_What is needed_
The line with "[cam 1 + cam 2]", the line with "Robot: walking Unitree", and all lines between them in the material below: return these exactly, and no others.

_Source records_
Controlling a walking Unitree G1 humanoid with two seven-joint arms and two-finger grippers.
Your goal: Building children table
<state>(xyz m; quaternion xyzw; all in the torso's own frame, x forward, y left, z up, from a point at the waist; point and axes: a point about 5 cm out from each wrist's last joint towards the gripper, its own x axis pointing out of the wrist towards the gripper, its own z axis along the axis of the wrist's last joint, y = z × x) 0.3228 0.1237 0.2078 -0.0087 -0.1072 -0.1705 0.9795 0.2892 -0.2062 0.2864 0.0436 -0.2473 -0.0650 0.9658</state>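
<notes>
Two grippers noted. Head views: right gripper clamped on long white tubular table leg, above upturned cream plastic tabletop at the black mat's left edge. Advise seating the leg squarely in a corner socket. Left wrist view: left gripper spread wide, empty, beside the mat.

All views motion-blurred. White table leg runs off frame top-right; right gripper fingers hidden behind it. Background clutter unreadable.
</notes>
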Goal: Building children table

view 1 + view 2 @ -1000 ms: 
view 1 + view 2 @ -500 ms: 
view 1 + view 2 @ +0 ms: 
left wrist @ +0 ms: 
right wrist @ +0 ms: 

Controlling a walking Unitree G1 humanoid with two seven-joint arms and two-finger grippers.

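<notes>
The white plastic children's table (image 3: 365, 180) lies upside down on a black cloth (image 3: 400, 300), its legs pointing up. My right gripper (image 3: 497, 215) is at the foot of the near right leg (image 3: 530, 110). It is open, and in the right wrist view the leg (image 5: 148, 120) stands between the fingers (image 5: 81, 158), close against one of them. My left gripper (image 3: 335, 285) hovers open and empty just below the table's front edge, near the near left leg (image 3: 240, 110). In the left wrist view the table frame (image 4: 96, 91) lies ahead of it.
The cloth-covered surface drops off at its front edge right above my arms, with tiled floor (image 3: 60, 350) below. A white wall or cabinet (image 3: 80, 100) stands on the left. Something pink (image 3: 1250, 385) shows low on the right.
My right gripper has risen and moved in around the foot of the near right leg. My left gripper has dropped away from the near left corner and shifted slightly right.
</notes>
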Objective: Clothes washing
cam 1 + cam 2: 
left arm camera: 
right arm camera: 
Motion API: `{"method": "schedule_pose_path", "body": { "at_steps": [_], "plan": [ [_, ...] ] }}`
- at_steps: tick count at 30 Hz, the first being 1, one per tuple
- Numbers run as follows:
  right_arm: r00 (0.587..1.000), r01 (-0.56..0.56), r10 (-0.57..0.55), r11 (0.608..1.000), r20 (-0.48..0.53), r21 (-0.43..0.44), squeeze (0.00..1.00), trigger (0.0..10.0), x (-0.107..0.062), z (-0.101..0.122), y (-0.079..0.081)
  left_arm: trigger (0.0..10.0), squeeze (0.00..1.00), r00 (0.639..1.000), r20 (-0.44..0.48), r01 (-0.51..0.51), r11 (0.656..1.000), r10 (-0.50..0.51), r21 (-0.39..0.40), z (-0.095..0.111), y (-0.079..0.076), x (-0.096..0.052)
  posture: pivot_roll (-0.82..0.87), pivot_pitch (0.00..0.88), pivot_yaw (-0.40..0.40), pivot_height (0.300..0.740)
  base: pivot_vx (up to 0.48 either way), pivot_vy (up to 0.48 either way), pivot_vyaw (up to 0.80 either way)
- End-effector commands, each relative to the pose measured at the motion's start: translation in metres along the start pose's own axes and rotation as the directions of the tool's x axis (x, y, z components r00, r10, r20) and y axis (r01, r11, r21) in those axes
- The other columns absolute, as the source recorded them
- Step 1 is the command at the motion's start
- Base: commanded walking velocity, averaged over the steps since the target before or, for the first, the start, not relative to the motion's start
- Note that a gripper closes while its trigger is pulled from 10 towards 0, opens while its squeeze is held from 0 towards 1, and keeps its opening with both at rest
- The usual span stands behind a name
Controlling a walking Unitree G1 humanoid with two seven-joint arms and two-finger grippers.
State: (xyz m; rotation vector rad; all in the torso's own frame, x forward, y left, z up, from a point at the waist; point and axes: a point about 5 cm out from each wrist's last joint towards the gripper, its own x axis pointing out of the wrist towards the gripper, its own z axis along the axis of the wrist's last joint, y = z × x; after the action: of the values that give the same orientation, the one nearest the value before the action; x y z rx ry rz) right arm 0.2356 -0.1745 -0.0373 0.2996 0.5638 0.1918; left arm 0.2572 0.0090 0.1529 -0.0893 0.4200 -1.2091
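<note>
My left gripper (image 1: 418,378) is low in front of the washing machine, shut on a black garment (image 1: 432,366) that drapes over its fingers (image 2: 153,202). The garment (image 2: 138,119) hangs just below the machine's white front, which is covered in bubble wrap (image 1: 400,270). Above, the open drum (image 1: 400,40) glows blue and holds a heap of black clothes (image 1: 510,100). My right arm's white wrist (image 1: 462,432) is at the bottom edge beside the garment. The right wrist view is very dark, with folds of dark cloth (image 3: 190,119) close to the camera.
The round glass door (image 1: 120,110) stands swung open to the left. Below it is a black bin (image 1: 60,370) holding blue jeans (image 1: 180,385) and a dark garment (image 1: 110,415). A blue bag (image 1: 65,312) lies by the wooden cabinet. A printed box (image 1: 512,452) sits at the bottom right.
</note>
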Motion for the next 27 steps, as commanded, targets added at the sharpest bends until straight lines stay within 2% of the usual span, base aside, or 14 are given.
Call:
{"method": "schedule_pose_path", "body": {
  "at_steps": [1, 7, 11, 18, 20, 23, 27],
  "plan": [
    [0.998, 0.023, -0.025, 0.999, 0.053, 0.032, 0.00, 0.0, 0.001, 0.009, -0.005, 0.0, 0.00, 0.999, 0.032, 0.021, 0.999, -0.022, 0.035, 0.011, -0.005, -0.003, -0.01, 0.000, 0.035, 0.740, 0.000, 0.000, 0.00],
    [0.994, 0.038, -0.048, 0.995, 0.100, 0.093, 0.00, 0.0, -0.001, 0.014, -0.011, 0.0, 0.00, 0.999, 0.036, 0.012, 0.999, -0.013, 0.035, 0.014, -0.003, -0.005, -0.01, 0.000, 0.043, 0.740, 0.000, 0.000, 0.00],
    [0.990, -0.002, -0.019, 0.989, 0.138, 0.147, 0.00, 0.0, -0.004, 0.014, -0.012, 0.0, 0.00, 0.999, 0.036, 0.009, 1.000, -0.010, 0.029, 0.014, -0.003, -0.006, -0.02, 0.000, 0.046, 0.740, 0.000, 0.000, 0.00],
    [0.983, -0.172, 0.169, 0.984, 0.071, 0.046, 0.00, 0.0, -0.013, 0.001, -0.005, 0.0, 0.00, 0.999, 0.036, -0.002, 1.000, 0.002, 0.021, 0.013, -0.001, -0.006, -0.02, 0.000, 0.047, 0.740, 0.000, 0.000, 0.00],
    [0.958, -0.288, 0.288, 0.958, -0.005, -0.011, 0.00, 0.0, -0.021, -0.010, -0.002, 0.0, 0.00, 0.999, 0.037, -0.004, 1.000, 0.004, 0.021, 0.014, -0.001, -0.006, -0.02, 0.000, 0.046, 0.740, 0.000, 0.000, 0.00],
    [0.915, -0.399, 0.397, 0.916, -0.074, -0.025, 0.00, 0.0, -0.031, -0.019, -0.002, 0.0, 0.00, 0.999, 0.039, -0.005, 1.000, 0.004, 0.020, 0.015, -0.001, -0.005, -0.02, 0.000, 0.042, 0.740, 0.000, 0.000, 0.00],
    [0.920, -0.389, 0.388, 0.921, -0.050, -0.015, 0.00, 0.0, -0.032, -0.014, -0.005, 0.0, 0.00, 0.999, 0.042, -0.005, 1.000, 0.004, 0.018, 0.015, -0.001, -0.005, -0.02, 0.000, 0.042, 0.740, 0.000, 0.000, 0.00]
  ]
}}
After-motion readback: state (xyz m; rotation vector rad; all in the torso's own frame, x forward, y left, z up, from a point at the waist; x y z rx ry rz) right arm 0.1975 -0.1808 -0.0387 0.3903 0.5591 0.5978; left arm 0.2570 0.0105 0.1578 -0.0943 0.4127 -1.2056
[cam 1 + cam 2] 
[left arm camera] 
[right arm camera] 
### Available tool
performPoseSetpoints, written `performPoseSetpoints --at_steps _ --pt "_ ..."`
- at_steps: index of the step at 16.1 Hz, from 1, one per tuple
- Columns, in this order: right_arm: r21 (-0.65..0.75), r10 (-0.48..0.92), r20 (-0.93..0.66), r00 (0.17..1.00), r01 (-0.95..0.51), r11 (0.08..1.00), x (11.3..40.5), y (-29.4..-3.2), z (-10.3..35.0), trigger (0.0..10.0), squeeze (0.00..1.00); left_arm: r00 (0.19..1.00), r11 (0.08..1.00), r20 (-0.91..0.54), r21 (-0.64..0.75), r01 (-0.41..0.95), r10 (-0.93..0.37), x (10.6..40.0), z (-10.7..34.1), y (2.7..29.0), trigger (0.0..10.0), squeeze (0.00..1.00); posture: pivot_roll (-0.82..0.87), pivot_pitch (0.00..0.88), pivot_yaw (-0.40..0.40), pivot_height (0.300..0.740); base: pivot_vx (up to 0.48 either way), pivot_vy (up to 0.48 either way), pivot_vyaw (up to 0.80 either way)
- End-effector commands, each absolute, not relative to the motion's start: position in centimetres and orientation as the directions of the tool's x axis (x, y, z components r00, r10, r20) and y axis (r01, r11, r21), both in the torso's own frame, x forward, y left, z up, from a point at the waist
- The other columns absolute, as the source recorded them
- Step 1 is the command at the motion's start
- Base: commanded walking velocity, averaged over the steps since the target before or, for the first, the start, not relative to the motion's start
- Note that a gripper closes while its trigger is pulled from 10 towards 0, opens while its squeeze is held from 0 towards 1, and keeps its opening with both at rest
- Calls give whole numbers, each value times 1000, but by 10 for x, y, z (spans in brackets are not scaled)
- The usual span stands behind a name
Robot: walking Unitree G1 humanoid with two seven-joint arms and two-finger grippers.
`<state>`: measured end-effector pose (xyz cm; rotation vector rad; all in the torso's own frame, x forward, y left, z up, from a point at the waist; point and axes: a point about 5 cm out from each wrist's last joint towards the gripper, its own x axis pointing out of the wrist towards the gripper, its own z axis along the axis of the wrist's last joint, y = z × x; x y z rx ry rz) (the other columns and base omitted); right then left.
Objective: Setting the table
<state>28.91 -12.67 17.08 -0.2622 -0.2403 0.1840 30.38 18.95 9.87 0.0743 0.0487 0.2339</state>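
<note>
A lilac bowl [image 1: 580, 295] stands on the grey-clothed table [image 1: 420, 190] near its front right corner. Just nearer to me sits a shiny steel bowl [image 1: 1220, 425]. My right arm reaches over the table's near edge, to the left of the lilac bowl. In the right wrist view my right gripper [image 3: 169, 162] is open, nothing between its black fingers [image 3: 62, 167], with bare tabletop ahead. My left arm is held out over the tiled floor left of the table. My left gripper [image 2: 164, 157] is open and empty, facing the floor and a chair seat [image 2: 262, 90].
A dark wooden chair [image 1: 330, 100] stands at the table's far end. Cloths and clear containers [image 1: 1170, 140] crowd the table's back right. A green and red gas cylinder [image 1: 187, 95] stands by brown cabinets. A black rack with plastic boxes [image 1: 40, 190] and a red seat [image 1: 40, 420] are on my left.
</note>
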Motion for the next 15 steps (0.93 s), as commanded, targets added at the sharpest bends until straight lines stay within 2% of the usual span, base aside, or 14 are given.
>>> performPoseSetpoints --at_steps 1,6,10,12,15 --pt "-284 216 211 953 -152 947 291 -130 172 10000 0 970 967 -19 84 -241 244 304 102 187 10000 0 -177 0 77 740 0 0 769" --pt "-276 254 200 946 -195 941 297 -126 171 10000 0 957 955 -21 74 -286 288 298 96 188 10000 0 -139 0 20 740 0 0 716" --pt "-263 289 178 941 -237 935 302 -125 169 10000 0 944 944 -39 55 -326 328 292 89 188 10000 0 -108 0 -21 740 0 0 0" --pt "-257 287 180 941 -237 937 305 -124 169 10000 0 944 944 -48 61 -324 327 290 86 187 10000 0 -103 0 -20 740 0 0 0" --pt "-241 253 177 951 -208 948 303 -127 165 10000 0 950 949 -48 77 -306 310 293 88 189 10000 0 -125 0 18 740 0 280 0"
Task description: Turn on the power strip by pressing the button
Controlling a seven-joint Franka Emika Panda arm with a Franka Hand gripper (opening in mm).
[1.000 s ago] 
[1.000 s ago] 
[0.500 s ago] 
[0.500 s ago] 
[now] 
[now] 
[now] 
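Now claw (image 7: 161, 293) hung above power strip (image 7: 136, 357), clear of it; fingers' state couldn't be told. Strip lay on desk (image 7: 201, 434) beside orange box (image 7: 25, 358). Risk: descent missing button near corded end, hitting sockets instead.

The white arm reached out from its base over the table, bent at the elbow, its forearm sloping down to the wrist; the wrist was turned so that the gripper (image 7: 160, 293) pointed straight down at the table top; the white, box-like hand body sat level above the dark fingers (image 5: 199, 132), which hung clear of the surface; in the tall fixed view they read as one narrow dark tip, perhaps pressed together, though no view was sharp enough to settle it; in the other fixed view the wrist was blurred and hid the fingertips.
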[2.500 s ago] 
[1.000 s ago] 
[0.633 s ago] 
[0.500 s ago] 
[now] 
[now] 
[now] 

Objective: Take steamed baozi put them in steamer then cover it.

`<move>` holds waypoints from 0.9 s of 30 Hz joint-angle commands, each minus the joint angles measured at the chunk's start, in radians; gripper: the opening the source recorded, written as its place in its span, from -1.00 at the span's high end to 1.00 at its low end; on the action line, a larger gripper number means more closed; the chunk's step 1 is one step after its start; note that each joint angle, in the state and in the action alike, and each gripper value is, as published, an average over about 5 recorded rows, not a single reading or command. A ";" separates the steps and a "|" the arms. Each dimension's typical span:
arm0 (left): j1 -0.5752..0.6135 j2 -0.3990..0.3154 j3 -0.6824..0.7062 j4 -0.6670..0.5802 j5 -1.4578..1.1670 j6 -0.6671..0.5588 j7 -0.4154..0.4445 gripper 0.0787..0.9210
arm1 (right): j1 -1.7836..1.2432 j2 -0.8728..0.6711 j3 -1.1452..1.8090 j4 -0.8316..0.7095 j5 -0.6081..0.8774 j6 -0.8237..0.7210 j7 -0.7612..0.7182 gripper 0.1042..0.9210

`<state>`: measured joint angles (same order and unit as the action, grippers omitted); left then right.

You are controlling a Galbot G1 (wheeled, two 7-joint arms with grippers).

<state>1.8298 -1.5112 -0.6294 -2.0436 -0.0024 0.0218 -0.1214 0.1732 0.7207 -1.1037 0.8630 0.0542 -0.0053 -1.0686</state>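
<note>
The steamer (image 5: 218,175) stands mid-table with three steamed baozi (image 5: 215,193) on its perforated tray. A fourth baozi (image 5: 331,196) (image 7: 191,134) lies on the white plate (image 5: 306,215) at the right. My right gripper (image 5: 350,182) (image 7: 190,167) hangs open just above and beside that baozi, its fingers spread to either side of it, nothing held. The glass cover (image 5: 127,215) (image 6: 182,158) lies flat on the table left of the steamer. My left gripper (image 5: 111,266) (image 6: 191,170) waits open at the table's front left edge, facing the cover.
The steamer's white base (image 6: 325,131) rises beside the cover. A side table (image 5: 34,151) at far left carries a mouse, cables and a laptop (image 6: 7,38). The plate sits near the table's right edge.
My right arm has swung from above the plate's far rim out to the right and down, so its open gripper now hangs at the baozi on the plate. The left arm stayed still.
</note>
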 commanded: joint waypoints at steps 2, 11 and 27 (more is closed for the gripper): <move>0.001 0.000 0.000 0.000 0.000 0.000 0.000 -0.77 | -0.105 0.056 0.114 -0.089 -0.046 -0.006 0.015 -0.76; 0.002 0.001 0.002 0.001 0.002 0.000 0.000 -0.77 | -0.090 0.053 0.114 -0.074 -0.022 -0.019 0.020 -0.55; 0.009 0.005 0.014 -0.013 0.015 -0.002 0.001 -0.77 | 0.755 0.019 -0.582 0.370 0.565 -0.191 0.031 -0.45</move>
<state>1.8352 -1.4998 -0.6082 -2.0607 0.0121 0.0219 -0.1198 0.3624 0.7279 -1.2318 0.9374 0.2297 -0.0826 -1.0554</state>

_Final answer_
[cam 1 + cam 2] 
[left arm camera] 
[right arm camera] 
### Available tool
performPoseSetpoints, written `performPoseSetpoints --at_steps _ --pt "_ ..."`
- at_steps: index of the step at 16.1 Hz, from 1, one per tuple
- Columns, in this order: right_arm: r21 (-0.65..0.75), r10 (-0.48..0.92), r20 (-0.93..0.66), r00 (0.17..1.00), r01 (-0.95..0.51), r11 (0.08..1.00), x (11.3..40.5), y (-29.4..-3.2), z (-10.3..35.0), trigger (0.0..10.0), squeeze (0.00..1.00); left_arm: r00 (0.19..1.00), r11 (0.08..1.00), r20 (-0.91..0.54), r21 (-0.64..0.75), r01 (-0.41..0.95), r10 (-0.93..0.37), x (10.6..40.0), z (-10.7..34.1), y (2.7..29.0), trigger (0.0..10.0), squeeze (0.00..1.00); posture: pivot_roll (-0.82..0.87), pivot_pitch (0.00..0.88), pivot_yaw (-0.40..0.40), pivot_height (0.300..0.740); base: pivot_vx (up to 0.48 either way), pivot_vy (up to 0.48 either way), pivot_vyaw (up to 0.80 either way)
- End-effector commands, each absolute, not relative to the motion's start: position in centimetres and orientation as the directions of the tool's x axis (x, y, z components r00, r10, r20) and y axis (r01, r11, r21), both in the torso's own frame, x forward, y left, z up, from a point at the waist
- The other columns absolute, as the source recorded them
- Step 1 is the command at the motion's start
- Base: commanded walking velocity, averaged over the steps since the target before or, for the first, the start, not relative to the motion's start
- Note that a gripper closes while its trigger is pulled from 10 towards 0, opens while its squeeze is held from 0 towards 1, and keeps its opening with both at rest
- Calls give whole numbers, each value times 1000, but by 10 for x, y, z (spans in brackets are not scaled)
- The usual span stands behind a name
Robot: walking Unitree G1 humanoid with two seven-joint arms and two-finger grippers.

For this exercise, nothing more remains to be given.